The porch is located between the fourth and fifth bays and includes quoins, a basket-arched doorway with roll-on-wave moulding on the chamfer, and the inscription "A F I 1685" on the lintel, along with a hoodmould featuring a stud-on-boss motif at the terminals. Above the doorway is a plaque inscribed "J. S. & B.H. METCALFE 1876". The first floor has a chamfered mullion window with three stepped lights and a stepped hoodmould. The gable is adorned with shaped kneelers and coping.

On the second and third bays, both floors contain fire-windows with trefoiled heads. On the ground floor, to the extreme left, there is an inserted nine-pane fixed-light window.
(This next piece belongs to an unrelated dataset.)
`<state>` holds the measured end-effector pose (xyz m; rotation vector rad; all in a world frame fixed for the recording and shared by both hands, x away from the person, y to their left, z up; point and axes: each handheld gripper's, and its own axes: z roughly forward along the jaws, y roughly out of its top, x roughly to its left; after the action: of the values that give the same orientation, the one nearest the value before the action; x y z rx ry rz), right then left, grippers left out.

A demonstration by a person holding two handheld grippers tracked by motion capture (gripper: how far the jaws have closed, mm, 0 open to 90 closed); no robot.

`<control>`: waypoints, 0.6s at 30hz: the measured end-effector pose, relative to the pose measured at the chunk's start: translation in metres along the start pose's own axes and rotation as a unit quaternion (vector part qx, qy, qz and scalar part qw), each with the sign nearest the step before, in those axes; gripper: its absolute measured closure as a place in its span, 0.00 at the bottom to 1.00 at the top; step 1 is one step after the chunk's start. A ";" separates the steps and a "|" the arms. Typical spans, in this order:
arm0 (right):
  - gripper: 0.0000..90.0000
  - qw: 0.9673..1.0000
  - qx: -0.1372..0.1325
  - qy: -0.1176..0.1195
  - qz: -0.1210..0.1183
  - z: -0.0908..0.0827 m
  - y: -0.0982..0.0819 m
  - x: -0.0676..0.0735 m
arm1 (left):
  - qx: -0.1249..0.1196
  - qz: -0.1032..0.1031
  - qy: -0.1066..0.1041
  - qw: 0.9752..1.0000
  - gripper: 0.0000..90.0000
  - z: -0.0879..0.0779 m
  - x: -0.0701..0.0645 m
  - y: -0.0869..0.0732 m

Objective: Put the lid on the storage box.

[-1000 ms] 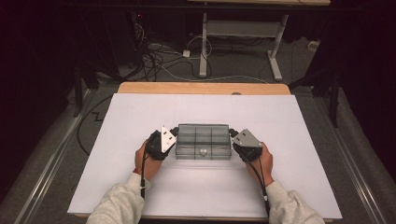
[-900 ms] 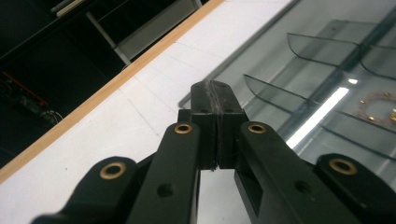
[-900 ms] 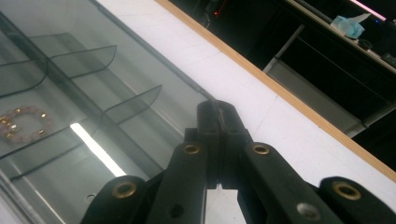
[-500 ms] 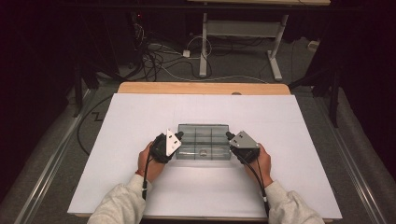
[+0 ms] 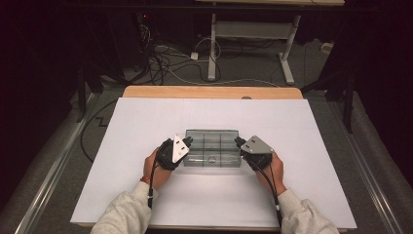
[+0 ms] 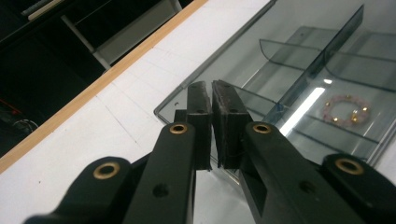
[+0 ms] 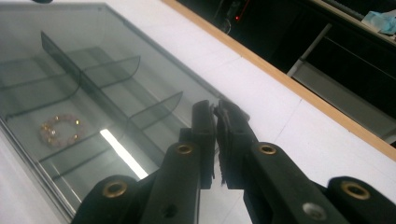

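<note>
Dark floor with loose cables (image 5: 165, 63) and a desk frame (image 5: 248, 34) lies beyond the far edge of the bench (image 5: 146, 122), whose white top leaves open room toward the far, left and right edges. A clear plastic box (image 5: 212, 147) with dividers sits nearer the near edge, about midway between the left and right edges. A small bead bracelet (image 6: 346, 109) lies in one of its compartments; seen from above it is only a faint ring. The left tool (image 5: 186, 142) sits at the box's left end and the right tool (image 5: 238, 142) at its right end, each with jaws nearly together, a thin gap between the pads. Whether either one pinches the box rim cannot be told, since the jaws hide the contact. Sleeves are cut off at the near edge.
</note>
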<state>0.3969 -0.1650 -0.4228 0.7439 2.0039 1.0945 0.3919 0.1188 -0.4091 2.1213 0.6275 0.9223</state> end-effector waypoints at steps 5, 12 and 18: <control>0.91 1.000 -0.020 0.003 0.014 -0.006 0.003 -0.008 | -0.010 -0.004 -0.003 1.000 0.88 -0.006 0.005 0.003; 0.81 0.999 -0.031 0.003 0.023 -0.011 0.004 -0.014 | -0.014 -0.006 -0.008 1.000 0.79 -0.008 0.009 0.004; 0.66 0.999 -0.038 0.006 0.023 -0.011 0.005 -0.014 | -0.009 0.000 -0.013 1.000 0.63 -0.007 0.008 0.005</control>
<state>0.3962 -0.1783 -0.4099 0.7490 1.9537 1.1974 0.3924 0.1239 -0.3990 2.1144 0.6031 0.8956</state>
Other windows throughout the building are double-chamfered mullioned with segmental-arched lights and hoodmoulds featuring deep decorated terminals. The ground floor windows in bays two and four are four-lights with a central king mullion, while bay five has a two-light window with a damaged hoodmould. The first floor has three-light mullion-and-transom windows in bays two and four, and a two-light mullion-and-transom window in bay five, which also has a damaged hoodmould. The building features shaped kneelers and ashlar copings, with a double stack located between the fire-windows.
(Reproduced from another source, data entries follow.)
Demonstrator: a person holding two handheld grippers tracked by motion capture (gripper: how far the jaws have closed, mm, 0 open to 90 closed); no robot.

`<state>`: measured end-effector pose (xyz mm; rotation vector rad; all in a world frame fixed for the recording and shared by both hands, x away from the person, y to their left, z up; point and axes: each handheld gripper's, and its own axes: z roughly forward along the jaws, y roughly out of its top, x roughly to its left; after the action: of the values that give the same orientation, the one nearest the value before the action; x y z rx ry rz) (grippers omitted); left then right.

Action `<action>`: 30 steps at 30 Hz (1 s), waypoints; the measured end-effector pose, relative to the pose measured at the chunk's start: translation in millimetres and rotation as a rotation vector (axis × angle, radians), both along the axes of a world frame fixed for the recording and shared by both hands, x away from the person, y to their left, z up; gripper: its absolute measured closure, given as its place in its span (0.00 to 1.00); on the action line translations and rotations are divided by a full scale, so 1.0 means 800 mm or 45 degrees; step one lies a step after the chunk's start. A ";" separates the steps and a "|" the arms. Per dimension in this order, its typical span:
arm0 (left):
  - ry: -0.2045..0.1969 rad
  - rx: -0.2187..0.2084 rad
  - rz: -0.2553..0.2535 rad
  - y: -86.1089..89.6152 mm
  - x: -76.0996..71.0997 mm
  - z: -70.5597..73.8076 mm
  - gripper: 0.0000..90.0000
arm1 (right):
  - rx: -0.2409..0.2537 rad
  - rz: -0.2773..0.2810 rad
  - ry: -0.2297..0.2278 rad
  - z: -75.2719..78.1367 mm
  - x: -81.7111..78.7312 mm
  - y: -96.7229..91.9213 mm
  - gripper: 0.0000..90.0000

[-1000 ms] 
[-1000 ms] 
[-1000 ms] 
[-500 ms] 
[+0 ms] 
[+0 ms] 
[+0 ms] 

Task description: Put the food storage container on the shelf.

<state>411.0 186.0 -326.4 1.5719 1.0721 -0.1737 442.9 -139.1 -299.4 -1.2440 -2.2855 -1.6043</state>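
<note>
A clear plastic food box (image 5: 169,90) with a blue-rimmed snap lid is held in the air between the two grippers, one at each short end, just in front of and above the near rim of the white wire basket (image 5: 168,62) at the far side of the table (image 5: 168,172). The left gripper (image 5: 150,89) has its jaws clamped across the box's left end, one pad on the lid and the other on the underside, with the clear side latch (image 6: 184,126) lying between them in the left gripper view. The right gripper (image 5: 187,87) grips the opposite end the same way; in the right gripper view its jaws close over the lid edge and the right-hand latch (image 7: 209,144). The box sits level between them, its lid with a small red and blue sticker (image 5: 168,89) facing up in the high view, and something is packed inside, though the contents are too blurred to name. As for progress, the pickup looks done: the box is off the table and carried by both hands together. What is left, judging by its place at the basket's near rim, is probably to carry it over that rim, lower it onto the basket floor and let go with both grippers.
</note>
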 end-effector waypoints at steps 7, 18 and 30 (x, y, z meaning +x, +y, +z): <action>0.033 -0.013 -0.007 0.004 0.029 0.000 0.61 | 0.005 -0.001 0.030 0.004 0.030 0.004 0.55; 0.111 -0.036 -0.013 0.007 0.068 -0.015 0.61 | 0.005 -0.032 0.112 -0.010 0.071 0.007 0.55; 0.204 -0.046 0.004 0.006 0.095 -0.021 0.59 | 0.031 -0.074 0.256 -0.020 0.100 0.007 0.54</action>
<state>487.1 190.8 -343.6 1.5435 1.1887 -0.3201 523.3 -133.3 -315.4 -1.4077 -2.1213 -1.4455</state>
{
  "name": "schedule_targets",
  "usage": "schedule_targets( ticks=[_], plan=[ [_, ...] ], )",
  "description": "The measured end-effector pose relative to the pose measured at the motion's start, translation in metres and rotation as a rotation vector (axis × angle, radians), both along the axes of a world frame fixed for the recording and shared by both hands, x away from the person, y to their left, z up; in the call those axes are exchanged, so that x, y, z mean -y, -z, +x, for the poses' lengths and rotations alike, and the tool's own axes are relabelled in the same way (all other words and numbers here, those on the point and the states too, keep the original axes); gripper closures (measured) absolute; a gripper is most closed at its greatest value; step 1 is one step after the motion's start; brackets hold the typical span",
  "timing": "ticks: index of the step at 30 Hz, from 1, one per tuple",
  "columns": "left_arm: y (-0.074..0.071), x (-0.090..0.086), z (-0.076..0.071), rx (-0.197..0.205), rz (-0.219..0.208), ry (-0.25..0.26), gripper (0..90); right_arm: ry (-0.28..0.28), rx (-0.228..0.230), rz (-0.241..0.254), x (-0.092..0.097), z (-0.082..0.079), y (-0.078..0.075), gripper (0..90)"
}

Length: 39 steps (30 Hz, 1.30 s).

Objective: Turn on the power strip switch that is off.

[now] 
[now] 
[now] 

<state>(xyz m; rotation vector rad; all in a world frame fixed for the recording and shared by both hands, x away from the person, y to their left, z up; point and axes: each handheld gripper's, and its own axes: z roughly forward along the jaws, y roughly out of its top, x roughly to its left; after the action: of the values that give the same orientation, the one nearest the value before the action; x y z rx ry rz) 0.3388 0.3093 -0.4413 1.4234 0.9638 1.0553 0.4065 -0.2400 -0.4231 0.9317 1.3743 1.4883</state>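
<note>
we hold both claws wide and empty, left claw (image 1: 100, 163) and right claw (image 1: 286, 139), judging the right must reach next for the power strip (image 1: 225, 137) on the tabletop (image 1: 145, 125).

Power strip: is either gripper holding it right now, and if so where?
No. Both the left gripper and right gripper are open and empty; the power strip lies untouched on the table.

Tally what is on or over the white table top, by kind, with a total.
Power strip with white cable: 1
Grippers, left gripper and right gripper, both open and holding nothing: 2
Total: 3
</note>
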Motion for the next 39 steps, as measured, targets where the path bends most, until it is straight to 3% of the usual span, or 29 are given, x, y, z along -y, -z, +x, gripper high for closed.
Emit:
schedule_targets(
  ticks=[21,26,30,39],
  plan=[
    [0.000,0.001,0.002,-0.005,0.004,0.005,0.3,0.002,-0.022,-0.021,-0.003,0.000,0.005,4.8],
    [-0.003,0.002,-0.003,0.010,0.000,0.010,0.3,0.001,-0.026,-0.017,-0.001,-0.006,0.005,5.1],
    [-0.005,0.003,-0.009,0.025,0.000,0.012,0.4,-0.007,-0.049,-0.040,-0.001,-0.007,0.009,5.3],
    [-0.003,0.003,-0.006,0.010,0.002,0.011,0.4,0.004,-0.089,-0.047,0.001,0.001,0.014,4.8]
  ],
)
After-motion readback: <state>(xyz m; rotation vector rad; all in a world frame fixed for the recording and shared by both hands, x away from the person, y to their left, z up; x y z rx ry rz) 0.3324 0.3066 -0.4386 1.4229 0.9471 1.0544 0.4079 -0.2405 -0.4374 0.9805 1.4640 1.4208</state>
The rear elevation includes a two-light chamfered-mullion window on the ground floor to the left. Inside, there is a basket-arched fireplace in the parlour with roll-on-wave moulding on the chamfer. The king mullions of the main ground-floor windows project internally to form a partition in the window opening but do not extend down to the sill. The first floor has chamfered beams and moulded joists. The curved-principal roof is illustrated in Harrison and Hutton's work.

Oxnop Hall was the home of George Kearton, a notable boxer from Upper Swaledale, who passed away in 1764 at the age of 125. It is considered the best house of its type in Swaledale.